# [TASK ITEM]
Transcribe, word for word and without additions, each line below from the one containing "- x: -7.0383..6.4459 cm" through the one containing "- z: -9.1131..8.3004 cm", both ends included.
# # # # # # #
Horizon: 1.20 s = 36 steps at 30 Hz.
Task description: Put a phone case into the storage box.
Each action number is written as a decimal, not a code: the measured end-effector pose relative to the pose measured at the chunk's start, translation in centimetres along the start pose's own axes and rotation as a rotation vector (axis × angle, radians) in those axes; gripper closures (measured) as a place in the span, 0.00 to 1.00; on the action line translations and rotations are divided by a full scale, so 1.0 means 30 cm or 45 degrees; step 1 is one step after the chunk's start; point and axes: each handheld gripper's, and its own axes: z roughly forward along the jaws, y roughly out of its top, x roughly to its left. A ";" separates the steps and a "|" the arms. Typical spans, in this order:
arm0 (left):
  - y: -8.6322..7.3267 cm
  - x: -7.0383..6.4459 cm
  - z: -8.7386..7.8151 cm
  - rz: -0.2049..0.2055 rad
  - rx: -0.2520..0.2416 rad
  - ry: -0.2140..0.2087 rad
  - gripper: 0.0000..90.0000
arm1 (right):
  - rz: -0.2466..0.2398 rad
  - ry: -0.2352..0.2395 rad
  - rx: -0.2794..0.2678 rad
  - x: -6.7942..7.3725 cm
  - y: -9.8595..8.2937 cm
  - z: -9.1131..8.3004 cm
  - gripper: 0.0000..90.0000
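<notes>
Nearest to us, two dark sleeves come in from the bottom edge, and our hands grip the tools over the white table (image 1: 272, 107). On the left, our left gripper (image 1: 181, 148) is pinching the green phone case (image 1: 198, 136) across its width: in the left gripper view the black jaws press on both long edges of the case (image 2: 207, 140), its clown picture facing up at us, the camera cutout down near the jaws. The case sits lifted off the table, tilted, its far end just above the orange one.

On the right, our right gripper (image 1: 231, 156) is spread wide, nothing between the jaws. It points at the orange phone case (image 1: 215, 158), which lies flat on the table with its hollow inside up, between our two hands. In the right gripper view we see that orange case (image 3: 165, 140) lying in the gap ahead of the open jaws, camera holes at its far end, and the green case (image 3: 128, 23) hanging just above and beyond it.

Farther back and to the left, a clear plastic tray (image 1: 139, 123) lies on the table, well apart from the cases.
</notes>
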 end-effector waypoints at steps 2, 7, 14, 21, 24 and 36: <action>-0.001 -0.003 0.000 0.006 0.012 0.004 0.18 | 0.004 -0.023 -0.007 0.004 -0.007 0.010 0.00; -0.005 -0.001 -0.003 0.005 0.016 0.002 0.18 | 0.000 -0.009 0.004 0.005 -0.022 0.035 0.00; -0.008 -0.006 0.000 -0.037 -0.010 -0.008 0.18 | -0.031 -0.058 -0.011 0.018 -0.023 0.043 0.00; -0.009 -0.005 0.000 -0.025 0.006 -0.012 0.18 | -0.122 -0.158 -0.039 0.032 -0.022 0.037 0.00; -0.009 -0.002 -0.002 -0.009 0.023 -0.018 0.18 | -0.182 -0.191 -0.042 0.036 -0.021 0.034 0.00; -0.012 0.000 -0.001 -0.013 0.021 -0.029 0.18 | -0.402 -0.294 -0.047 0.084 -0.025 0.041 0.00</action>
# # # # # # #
# [ANSWER]
  - x: -7.0383..6.4459 cm
  - z: -8.7386..7.8151 cm
  - rz: -0.2049..0.2055 rad
  - rx: -0.2520..0.2416 rad
  - ry: -0.2140..0.2087 rad
  - gripper: 0.0000..90.0000
arm1 (right):
  - rz: -0.2466..0.2398 rad
  - ry: -0.2352..0.2395 rad
  - rx: -0.2794..0.2678 rad
  - x: -6.7942..7.3725 cm
  - y: -9.8595..8.2937 cm
  - z: -9.1131..8.3004 cm

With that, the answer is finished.